Fig 3. Fertility and spermatogenesis analyses of Spats1^-/- young adult mice of 45–60 dpp.

(A) Number of offspring per litter, obtained by intercrossing WT individuals, crossing WT females with KO males, WT males with KO females, and KO males and females. (B) Representative images of testes from WT and Spats1^–/–male mice (i), and comparison of testicular diameter (ii) and weight (iii) of WT, Spats1^+/–, and Spats1^–/–animals. (C) Flow cytometric (FCM) analysis of testicular cell suspensions from WT, Spats1^+/–, and Spats1^–/–mice. Representative FCM profiles (histograms and dot plots) from WT and Spats1^–/–are shown below. (D) Histological analyses of the testes of WT and Spats1^–/–mice. Scale bar in the upper images corresponds to 50 μm, while scale bar in the lower images corresponds to 25 μm. (E) Total motility (percentage) of sperm from cauda epididymis of WT and KO mice. Non-capacitated and capacitated sperm were analyzed by CASA. (F) Percentage of sperm from cauda epididymis of WT and KO mice with progressive motility, as assessed by CASA. Again, non-capacitated and capacitated sperm are shown. (G) Percentage of sperm from cauda epididymis with normal head morphology, from WT and KO mice. All the data correspond to the analysis of 3–6 animals of each type, and are presented as the means ± SD.

Fig 4. Fertility and spermatogenesis analyses of Spats1^-/- 1 year old mice.

(A) Average litter size, obtained by intercrossing WT individuals, or crossing KO males with WT females. (B) Histological analyses of the testes of WT and Spats1^–/–male mice. Scale bar: 25 μm. (C) Total motility (percentage) of sperm from cauda epididymis of WT and Spats1^–/–mice, as assessed by CASA. Non-capacitated and capacitated sperm were analyzed. (D) Percentage of sperm with progressive motility, from the cauda epididymis of WT and KO mice. (E) Percentage of sperm from the cauda epididymis with normal head morphology, from WT and KO mice. All the data correspond to the results obtained from the analysis of 3–6 individuals of each type, and are presented as the means ± SD.

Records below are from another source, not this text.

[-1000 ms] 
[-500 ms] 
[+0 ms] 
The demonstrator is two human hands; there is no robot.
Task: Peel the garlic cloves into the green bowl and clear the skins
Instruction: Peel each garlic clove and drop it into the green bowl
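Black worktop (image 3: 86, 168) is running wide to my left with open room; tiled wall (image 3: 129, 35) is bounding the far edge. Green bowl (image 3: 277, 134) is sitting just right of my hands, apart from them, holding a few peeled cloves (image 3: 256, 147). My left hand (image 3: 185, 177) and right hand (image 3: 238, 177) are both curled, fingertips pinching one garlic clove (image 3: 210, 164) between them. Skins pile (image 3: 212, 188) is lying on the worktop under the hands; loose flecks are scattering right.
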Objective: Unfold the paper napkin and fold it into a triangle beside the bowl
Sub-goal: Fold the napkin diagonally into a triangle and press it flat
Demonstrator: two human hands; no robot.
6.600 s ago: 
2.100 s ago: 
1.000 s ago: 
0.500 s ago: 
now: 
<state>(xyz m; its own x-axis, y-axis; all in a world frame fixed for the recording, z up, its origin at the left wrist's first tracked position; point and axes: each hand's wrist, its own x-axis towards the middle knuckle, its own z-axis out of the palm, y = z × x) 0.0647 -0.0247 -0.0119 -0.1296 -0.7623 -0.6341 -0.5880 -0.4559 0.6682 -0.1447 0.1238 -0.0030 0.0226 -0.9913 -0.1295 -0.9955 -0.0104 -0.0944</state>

Fig 5. Comparative expression analysis of genes of the Wnt pathway in Spats1^-/- and WT mice.

(A) qRT-PCR of testicular RNA from 55 dpp WT and KO mice. (B) qRT-PCR of testicular RNA from 1 year-old WT and KO mice. Data are expressed as absolute normalized expression levels in arbitrary units (mean ±SD). Lef1: Lymphoid enhancer binding factor 1; Tcf1: Transcription factor 1; Ccnd1: Cyclin D1; c-Myc: Myc proto-oncogene; Dvl2: Dishevelled-2; Dvl1: Dishevelled-1; Ctnnb1: β-catenin; Wnt4: Wingless family member 4.